The first line of the entries is where the copy starts and the line with "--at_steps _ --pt" is where it ends; set down each line exactly, both ends included, and drop pictures.

+++ Material shown +++

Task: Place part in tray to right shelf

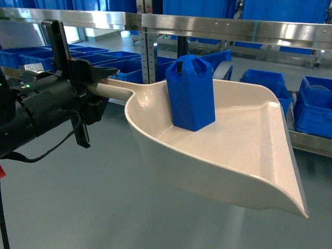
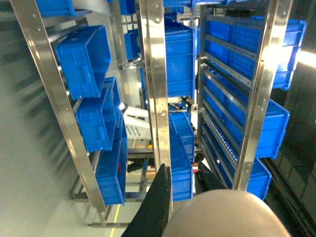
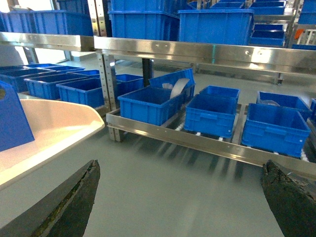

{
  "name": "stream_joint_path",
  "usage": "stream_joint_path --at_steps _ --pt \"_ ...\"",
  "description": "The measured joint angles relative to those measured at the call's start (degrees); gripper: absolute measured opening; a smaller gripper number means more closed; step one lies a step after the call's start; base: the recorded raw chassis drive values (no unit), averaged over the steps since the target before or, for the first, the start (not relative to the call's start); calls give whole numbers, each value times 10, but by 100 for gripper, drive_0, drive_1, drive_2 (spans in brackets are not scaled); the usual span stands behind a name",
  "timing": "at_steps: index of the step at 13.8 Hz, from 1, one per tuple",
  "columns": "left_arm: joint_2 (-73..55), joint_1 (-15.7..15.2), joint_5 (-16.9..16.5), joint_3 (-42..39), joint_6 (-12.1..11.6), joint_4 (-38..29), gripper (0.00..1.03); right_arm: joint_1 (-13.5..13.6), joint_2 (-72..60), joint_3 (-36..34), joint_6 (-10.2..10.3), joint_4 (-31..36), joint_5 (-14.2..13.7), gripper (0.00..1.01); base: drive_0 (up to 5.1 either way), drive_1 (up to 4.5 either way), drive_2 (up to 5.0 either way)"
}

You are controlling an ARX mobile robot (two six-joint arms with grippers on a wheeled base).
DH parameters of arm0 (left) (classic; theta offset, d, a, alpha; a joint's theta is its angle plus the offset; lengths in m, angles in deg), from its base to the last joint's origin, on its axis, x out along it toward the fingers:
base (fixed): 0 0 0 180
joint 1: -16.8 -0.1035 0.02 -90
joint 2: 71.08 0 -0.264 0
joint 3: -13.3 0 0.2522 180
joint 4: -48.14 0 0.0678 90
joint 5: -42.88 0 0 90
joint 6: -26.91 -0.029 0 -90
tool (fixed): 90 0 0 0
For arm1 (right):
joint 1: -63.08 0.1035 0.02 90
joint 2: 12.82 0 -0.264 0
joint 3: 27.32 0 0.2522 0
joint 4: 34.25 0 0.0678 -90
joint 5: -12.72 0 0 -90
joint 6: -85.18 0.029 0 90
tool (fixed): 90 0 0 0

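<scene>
Left claw (image 1: 96,85) is clamped on the tray (image 1: 249,155) handle, black fingers pinching the cream shaft from both sides, and it holds the tray up in the air, off the floor. From the head camera I see the tray's wide lip pointing right and toward me, the bowl tilted slightly so the lip sits lower than the handle. Standing upright in the back of the bowl, close to where the handle joins, is the part (image 1: 191,93), its looped top level with the steel rail behind it.

On the left wrist camera the rounded end of the handle (image 2: 227,215) fills the bottom edge, with one dark finger (image 2: 157,202) alongside it and racks of crates (image 2: 86,59) beyond.

Right claw (image 3: 180,197) is spread wide: its two dark fingers sit far apart at the bottom corners of its own camera view, holding nothing, with grey floor between them. That view shows the tray's rim (image 3: 59,128) and a corner of the part (image 3: 12,121) at the left. Ahead is the shelf (image 3: 197,143), its steel front rail low, carrying blue crates (image 3: 148,101).
</scene>
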Motion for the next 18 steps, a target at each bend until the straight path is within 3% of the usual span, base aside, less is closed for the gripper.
stream_joint_path --at_steps 18 --pt "0 0 1 0 0 0 13 0 0 0 0 0 0 98 -163 -163 -163"
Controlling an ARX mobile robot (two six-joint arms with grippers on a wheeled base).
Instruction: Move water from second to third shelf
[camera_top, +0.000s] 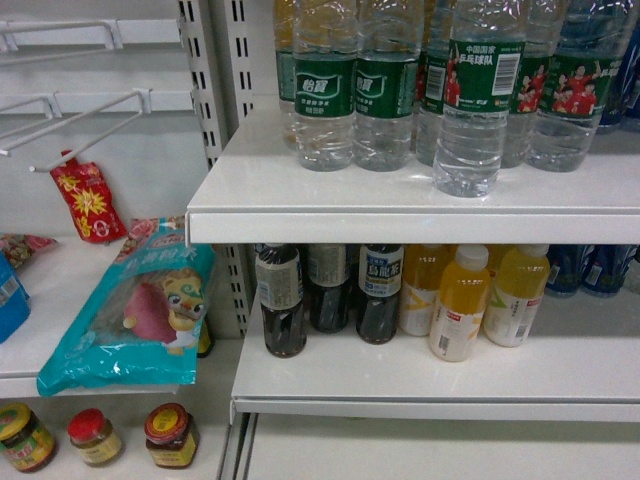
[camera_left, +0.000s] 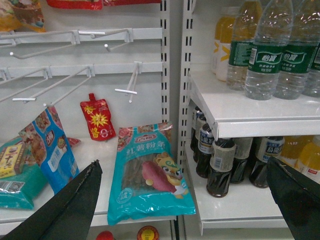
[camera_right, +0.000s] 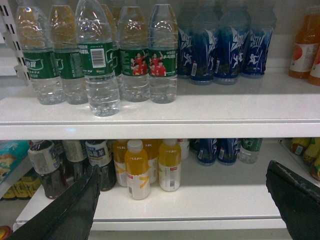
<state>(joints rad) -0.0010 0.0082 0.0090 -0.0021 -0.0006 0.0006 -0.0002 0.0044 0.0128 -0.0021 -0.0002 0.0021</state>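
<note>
Head view: water bottle upright near the front edge of the upper white shelf, upper right of frame, just ahead of the row of green-labelled bottles behind it. Below, dark drink bottles and yellow juice bottles on the lower shelf, centre right. Teal snack bag tilted at left, red pouch hanging above it, jars at lower left. Left wrist view: left fingers spread wide, gripping nothing, at the bottom corners. Right wrist view: right fingers likewise parted and empty, same bottle standing at upper left, barcode facing out, blue-labelled bottles along at upper right
</note>
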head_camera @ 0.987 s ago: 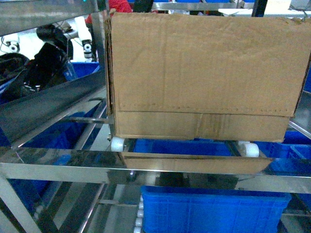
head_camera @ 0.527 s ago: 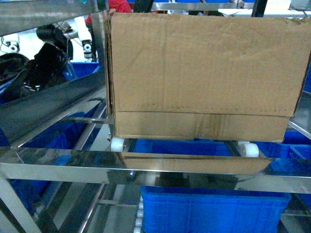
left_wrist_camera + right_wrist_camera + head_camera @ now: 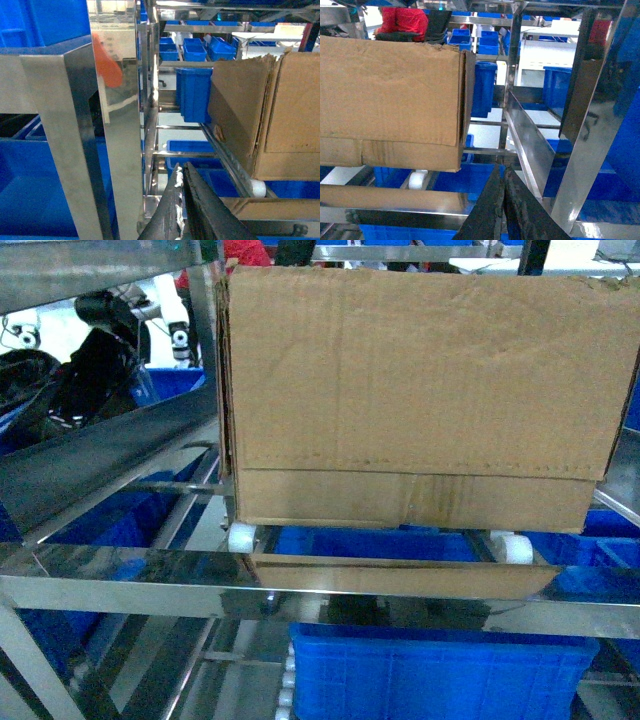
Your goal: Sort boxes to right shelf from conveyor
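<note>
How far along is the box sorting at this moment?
Done: the cardboard box sits on the shelf rollers. In hand: nothing; the left hand and right hand are both shut and clear of it. Left: unclear, since no conveyor or other boxes are in view.

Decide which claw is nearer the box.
Right, apparently. The right claw sits just off the right end of the box; the left claw is farther off its left end.

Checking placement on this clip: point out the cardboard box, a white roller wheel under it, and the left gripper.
cardboard box (image 3: 420,390), head view, middle of its front face.
white roller wheel (image 3: 241,537), head view, wheel under the box's left corner.
left gripper (image 3: 183,172), left wrist view, fingertips.
</note>
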Controlling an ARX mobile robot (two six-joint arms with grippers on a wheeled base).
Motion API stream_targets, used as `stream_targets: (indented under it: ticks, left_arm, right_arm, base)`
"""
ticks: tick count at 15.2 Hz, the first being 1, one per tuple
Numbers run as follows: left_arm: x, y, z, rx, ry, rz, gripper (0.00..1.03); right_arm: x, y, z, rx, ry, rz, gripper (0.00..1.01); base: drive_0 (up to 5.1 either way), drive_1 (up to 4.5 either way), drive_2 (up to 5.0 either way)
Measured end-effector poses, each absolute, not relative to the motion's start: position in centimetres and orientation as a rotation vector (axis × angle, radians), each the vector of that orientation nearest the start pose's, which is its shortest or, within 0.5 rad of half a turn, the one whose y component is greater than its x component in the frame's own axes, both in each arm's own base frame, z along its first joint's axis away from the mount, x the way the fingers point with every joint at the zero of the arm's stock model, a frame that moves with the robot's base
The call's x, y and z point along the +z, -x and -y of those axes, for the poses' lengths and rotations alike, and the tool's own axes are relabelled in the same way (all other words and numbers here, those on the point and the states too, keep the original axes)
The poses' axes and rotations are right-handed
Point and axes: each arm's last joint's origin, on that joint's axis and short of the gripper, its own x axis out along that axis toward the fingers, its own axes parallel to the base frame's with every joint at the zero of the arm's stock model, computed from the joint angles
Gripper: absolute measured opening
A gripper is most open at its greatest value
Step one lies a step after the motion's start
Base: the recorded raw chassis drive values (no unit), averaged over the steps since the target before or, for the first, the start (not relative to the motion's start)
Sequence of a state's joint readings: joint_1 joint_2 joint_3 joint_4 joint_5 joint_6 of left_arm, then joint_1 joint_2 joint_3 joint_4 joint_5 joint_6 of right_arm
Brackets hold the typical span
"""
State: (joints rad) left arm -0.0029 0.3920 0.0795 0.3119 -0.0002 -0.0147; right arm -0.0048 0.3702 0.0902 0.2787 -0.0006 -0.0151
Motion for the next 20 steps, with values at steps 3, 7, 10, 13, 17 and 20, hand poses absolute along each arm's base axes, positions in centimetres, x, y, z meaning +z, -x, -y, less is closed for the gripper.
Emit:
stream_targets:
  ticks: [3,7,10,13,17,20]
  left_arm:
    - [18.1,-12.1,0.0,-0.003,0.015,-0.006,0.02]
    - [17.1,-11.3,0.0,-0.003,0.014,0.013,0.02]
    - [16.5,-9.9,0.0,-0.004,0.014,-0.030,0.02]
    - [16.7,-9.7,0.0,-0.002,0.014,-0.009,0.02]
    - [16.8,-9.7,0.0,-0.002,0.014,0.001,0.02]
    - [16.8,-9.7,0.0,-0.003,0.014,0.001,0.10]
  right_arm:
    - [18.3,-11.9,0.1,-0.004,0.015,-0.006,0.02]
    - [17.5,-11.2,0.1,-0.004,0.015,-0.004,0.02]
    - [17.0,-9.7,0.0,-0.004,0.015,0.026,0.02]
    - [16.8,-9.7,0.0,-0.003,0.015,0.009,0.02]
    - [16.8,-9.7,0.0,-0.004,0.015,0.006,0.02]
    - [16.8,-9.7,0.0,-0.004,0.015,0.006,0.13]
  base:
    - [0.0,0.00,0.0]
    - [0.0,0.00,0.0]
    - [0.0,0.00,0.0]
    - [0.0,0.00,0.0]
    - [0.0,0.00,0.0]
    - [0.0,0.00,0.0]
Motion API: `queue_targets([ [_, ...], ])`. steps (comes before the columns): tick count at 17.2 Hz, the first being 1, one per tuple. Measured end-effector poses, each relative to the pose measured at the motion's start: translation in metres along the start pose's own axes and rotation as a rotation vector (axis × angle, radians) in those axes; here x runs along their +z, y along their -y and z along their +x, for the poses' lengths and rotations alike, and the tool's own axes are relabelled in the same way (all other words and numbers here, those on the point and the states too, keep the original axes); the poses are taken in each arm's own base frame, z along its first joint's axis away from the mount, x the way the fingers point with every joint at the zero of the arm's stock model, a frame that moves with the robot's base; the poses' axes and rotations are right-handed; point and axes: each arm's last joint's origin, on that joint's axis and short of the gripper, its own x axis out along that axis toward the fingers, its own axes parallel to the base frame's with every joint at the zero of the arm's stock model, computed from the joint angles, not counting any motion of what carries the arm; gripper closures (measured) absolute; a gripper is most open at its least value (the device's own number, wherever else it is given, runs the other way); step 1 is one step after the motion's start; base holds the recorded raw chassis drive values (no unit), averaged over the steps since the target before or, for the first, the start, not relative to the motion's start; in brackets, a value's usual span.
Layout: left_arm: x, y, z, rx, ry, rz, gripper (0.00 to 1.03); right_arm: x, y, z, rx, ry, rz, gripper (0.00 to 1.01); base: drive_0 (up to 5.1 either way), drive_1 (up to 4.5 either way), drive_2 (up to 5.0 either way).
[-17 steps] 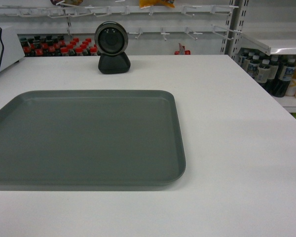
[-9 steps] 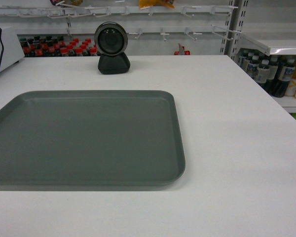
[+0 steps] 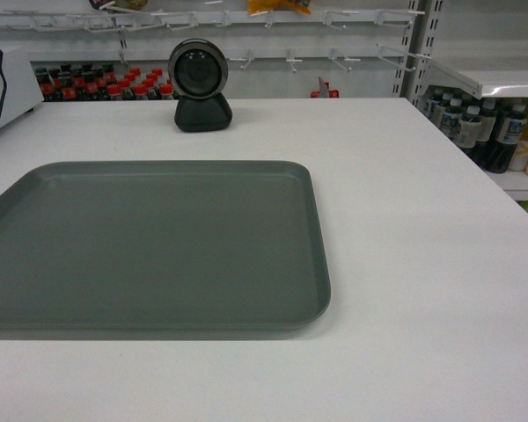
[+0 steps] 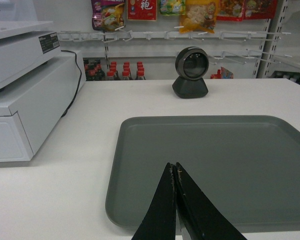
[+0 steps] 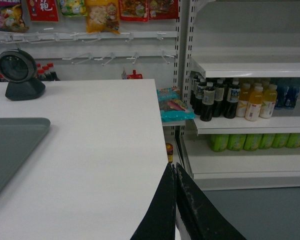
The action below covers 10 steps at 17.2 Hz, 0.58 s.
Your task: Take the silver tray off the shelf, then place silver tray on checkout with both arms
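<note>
A: Since the head view matches the two earlier ones, log no change: tray (image 3: 150, 246) has not shifted over the last second.

B: Position?

A: Flat on the tabletop (image 3: 405, 220), toward its left side, near edge close to the front of the tabletop. Scanner-like round camera (image 3: 200, 83) stands behind it, well apart. Left wrist view shows a white register (image 4: 25, 90) to the tray's left, not touching.

B: Left end effector?

A: Left end effector (image 4: 175, 172) has its fingers pressed together with nothing between them. It hangs over the tray's near rim; contact with the tray cannot be told from this angle.

B: Right?

A: Right end effector (image 5: 174, 172) is likewise closed and empty, out by the tabletop's right front corner, well clear of the tray. Bottle shelves (image 5: 250, 122) beyond it.

B: Neither arm shows in the head view?

A: Correct, both are out of that frame.

B: Reading for the task?

A: Judgement: tray is off the shelf and resting on the checkout, both end effectors released. Stillness across the second suggests placement is done and the tray is settled. Remaining work, if any, is arm retreat only.

B: Risk?

A: Left fingers sit low over the rim; a careless pull-back could nudge the tray.
</note>
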Motion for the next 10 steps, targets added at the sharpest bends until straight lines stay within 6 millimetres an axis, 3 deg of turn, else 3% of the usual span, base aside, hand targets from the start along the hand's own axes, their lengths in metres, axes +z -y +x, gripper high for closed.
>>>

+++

*Solved exercise*
Task: Place part in tray to right shelf


{
  "name": "stream_joint_path",
  "usage": "stream_joint_path --at_steps _ --pt \"_ ...\"",

This output contains the full answer.